Animal studies were approved by the Committee on Animal Research and Ethics of Tianjin Medical University, and all protocols conformed to the Guidelines for Ethical Conduct in the Care and Use of Nonhuman Animals in Research. 4–6 weeks old female NOD.Cg-PrkdcscidIl2rgtm1Wjl/SzJ mice were used to establish the xenograft (n = 12) and intra-bone injection models (n = 8) as previously reported48,49. After 2 weeks when tumor sizes were palpable (~5 mm diameter), BTZ (0.5 mg/kg) was administrated intraperitoneally with DMSO as vehicle control or SI-2 (2 mg/kg) three times per week, and tumor volumes were monitored every 3 days as 1/2(L*W2) mm, where the L presenting the length and W representing width of tumor. Measurements of tumor size were achieved by two independent technicians and the average was used to calculate the growth curve. After treatment 5 weeks, for xenografts experiments, mice were sacrificed and the tumor xenografts were collected for IHC and TUNEL assays. MicroCT was performed on mice femurs with a Skyscan 1172 microtomograph (BrukermicroCT, Kontich, Belgium). After segmentation, the 3D models were constructed from the stack of 2D images with a surface-rendering program (Ant, release 2.0.5, Skyscan). 3D measurements were obtained with the CtAn software (release 2.5, Skyscan). Trabecular bone analysis was performed on the femur body. The following 3D parameters were calculated: trabecular volume (BV/TV, in %), trabecuber thickness (Tb.Th, in mm), trabecular separation (Tb.Sp. in μm) and trabecular number (Tb.N, in 1/mm).

Statistical analysis

Data were shown as mean ± SD for at least three independent experiments.
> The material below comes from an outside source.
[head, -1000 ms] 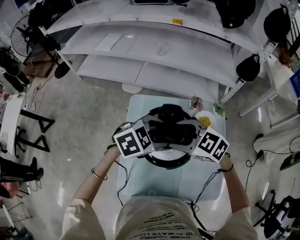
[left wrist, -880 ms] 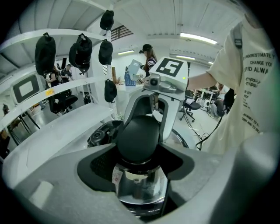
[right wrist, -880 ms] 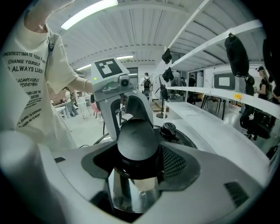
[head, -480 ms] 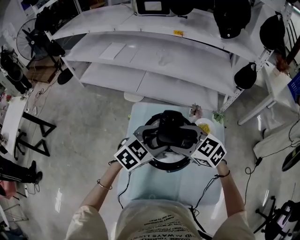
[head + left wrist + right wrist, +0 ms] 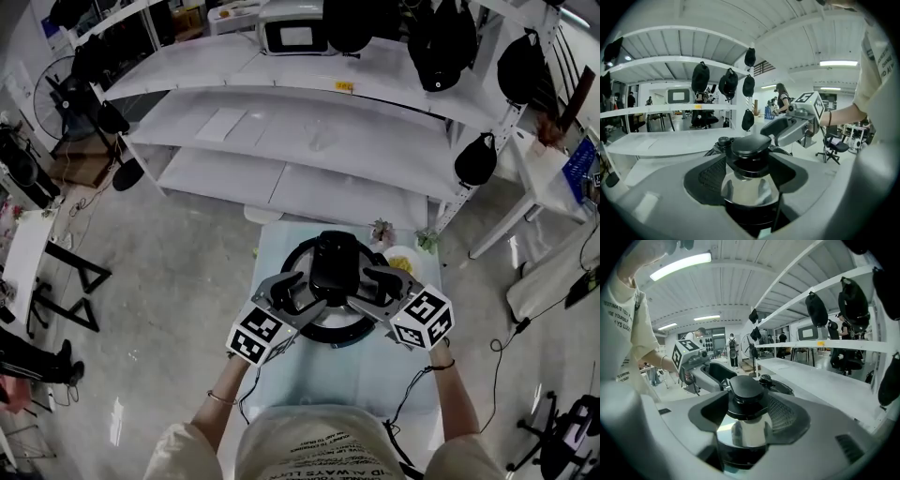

Differences between groups were determined using paired two-sided Student’s t-test or two-way ANOVA. Pearson correlation test was used to determine the correlations between gene expressions, and survival analysis and a log-rank test were done by GraphPad Prism 5.0. A P value less than 0.05 was considered statistically significant compared with the controls, respectively.

Reporting summary

Further information on research design is available in the Nature Research Reporting Summary linked to this article.